* What the task requires
Could you give back the listing below exactly, every line included?
--- START ---
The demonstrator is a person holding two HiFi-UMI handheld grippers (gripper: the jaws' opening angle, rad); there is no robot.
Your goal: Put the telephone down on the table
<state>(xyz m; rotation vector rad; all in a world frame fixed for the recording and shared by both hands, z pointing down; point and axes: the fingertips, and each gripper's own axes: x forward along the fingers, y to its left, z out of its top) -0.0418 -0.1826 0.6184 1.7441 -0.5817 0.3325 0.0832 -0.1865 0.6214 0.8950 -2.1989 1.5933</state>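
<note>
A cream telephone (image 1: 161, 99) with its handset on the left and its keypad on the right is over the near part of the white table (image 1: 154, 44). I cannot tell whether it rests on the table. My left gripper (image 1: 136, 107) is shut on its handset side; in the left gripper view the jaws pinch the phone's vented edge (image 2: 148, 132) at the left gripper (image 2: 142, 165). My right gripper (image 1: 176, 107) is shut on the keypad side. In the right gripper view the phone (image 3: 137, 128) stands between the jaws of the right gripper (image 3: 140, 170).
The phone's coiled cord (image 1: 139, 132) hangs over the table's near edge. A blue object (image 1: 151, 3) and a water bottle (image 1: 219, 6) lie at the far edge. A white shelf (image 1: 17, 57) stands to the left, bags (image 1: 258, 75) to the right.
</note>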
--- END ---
* Solution to the exercise
The demonstrator is a person holding two HiFi-UMI handheld grippers (gripper: the jaws' opening angle, rad); there is no robot.
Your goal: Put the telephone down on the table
<state>(xyz m; rotation vector rad; all in a world frame fixed for the recording and shared by both hands, z pointing down; point and axes: the fingertips, and each gripper's own axes: x forward along the fingers, y to its left, z out of its top) -0.0418 -0.1826 0.6184 1.7441 -0.5817 0.3325 0.0832 -0.1865 0.6214 0.8950 -2.1989 1.5933</state>
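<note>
A cream telephone (image 1: 161, 99) with its handset on the left and its keypad on the right is over the near part of the white table (image 1: 154, 44). I cannot tell whether it rests on the table. My left gripper (image 1: 136, 107) is shut on its handset side; in the left gripper view the jaws pinch the phone's vented edge (image 2: 148, 132) at the left gripper (image 2: 142, 165). My right gripper (image 1: 176, 107) is shut on the keypad side. In the right gripper view the phone (image 3: 137, 128) stands between the jaws of the right gripper (image 3: 140, 170).
The phone's coiled cord (image 1: 139, 132) hangs over the table's near edge. A blue object (image 1: 151, 3) and a water bottle (image 1: 219, 6) lie at the far edge. A white shelf (image 1: 17, 57) stands to the left, bags (image 1: 258, 75) to the right.
</note>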

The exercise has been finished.